Saved data entries:
◆ ◆ ◆ ◆ ◆ ◆ ◆
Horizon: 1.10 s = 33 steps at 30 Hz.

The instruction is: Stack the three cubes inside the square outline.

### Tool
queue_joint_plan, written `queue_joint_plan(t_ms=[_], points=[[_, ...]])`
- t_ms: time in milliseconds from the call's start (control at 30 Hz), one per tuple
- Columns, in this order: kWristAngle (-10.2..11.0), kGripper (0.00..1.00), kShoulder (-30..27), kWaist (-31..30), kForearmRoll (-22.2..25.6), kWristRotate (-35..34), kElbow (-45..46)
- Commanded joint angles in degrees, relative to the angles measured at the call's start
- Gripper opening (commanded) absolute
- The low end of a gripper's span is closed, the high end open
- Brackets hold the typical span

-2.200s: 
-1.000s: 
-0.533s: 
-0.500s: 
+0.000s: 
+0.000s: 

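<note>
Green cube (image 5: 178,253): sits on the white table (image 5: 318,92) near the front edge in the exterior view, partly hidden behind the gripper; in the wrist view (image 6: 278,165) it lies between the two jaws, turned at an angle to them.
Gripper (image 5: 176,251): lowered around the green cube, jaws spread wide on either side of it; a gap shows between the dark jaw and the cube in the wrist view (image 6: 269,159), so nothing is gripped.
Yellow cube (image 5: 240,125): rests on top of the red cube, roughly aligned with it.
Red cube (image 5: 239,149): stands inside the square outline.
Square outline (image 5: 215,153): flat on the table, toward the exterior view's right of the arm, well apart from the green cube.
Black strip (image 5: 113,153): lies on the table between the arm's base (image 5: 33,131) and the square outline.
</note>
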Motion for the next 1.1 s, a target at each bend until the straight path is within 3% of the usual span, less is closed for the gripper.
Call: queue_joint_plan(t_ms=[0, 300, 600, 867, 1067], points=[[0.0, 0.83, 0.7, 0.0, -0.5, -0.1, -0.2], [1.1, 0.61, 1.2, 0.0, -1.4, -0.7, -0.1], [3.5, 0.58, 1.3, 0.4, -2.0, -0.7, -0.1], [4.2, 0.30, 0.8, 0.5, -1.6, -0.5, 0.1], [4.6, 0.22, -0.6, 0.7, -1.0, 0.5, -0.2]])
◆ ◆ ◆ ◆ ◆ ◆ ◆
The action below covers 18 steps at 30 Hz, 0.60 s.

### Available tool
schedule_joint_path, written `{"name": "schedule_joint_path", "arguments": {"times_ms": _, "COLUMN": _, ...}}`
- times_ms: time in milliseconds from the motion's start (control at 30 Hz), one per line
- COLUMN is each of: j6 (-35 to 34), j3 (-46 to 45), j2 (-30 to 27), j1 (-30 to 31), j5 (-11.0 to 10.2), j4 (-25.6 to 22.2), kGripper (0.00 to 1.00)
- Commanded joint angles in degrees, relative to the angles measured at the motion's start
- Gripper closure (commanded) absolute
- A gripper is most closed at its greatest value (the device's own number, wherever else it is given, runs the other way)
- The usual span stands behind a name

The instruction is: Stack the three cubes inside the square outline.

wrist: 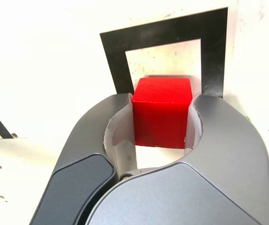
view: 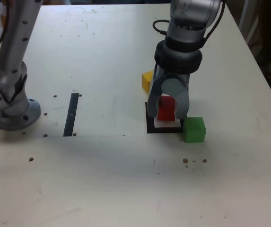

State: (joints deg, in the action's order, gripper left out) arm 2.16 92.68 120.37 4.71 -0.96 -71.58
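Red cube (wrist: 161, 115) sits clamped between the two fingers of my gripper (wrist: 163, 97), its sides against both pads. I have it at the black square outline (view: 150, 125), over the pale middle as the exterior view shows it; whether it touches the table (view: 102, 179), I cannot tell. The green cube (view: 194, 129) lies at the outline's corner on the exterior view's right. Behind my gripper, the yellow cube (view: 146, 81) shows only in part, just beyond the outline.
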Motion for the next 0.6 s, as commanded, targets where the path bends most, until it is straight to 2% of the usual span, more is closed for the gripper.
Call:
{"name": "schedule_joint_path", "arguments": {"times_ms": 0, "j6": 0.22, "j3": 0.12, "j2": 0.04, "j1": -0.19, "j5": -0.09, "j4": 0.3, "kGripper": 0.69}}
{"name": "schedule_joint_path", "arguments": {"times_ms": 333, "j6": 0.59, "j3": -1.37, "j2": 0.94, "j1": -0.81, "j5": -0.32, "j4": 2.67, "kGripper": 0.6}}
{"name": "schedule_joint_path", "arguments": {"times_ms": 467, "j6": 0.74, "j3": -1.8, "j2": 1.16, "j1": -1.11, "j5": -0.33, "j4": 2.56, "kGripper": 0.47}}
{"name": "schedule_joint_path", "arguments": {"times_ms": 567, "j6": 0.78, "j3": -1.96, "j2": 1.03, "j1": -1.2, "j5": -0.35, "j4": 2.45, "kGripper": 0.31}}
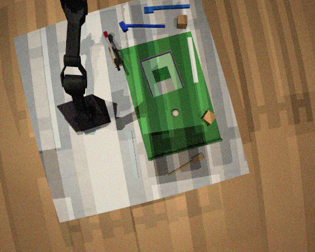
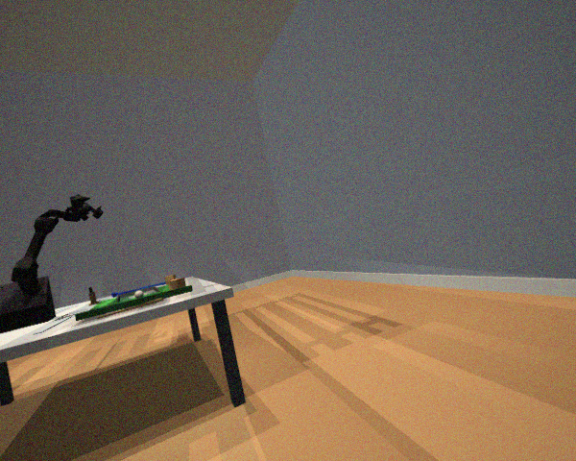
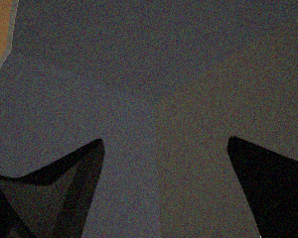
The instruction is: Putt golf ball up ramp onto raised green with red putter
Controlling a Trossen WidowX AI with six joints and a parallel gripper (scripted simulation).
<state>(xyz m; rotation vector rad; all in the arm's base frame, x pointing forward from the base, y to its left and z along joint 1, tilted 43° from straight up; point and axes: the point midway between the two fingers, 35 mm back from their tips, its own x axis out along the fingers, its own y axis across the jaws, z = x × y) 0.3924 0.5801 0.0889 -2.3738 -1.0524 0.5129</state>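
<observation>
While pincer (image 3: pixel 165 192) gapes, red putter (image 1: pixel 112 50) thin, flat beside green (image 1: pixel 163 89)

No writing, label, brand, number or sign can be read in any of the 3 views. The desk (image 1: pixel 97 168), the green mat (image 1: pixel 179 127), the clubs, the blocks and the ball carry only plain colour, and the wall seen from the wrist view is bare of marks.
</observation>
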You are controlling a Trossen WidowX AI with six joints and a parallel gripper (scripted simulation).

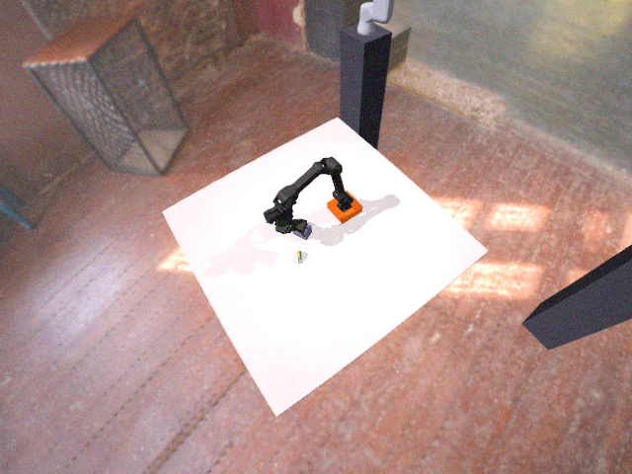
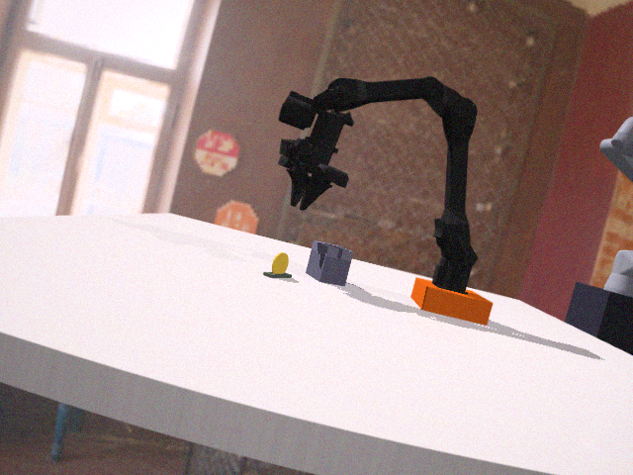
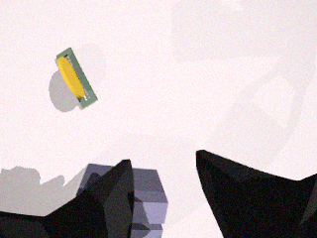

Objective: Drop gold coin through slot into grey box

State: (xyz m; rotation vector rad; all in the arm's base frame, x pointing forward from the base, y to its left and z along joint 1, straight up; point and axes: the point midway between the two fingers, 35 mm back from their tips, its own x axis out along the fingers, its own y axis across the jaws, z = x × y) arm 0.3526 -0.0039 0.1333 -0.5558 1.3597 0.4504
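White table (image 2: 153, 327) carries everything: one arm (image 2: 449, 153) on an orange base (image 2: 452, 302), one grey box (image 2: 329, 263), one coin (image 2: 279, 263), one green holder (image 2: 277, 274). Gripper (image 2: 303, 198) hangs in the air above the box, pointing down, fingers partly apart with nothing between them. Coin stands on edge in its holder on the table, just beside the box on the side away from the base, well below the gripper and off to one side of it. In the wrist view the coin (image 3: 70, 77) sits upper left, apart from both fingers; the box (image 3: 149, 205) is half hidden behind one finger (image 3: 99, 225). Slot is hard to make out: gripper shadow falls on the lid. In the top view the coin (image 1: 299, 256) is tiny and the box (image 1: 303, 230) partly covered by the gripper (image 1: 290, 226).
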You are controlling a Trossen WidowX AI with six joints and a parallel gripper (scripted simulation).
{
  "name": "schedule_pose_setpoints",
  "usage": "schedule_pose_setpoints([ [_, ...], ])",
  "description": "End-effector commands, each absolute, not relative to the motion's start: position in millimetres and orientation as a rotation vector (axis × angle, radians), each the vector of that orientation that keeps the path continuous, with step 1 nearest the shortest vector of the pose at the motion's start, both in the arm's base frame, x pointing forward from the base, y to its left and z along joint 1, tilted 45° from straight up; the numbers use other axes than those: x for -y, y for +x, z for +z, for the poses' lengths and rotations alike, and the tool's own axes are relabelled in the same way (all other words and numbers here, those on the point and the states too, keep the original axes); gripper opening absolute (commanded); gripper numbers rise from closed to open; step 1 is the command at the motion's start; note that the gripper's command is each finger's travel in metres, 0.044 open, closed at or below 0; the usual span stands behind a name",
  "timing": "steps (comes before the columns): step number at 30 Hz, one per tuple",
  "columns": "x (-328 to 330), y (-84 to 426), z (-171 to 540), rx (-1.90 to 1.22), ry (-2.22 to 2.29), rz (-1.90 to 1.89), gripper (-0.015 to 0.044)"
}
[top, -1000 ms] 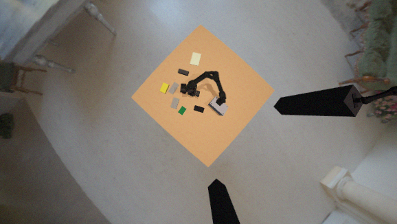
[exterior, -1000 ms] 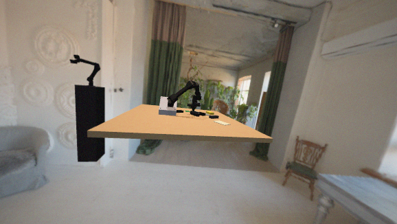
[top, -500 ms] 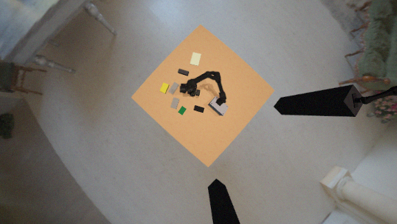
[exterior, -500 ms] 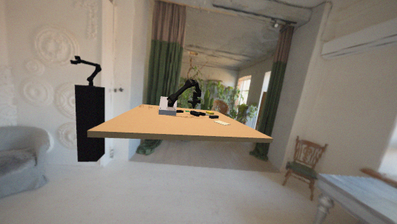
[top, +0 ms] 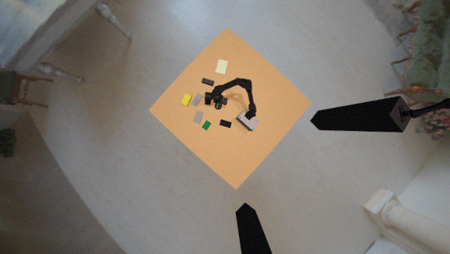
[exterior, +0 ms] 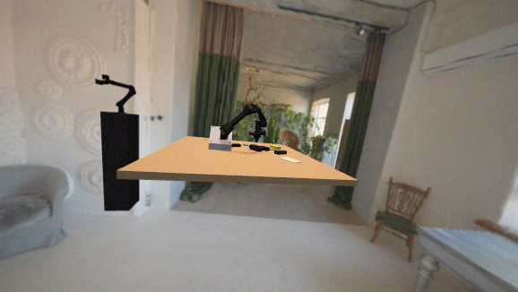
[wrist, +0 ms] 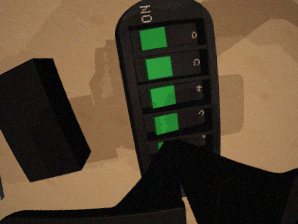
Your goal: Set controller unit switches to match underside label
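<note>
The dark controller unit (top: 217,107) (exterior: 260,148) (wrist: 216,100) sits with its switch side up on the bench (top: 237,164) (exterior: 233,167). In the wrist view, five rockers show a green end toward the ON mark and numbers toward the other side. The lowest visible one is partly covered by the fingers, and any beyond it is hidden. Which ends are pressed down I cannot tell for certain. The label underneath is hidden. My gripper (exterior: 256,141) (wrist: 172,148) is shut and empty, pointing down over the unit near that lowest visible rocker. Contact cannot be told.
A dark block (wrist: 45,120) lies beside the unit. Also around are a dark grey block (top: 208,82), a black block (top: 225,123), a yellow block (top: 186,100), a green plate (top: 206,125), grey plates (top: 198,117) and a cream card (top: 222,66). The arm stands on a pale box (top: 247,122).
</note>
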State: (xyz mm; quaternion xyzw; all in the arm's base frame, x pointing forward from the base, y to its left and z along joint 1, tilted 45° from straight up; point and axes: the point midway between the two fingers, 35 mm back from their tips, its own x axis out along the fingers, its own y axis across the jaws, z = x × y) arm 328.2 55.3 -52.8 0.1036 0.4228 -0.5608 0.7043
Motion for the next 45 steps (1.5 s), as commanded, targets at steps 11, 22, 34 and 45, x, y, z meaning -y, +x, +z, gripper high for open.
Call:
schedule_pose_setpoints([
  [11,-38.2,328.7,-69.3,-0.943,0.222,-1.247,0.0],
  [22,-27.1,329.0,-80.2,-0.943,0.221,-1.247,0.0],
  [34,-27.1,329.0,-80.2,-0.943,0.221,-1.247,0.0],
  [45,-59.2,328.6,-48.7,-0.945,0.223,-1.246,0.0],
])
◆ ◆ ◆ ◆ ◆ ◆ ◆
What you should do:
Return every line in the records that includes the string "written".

Your response:
queue_joint_plan, written `queue_joint_plan(t_ms=[_], points=[[_, ...]])`
schedule_joint_path, written `{"name": "schedule_joint_path", "arguments": {"times_ms": _, "COLUMN": _, ...}}`

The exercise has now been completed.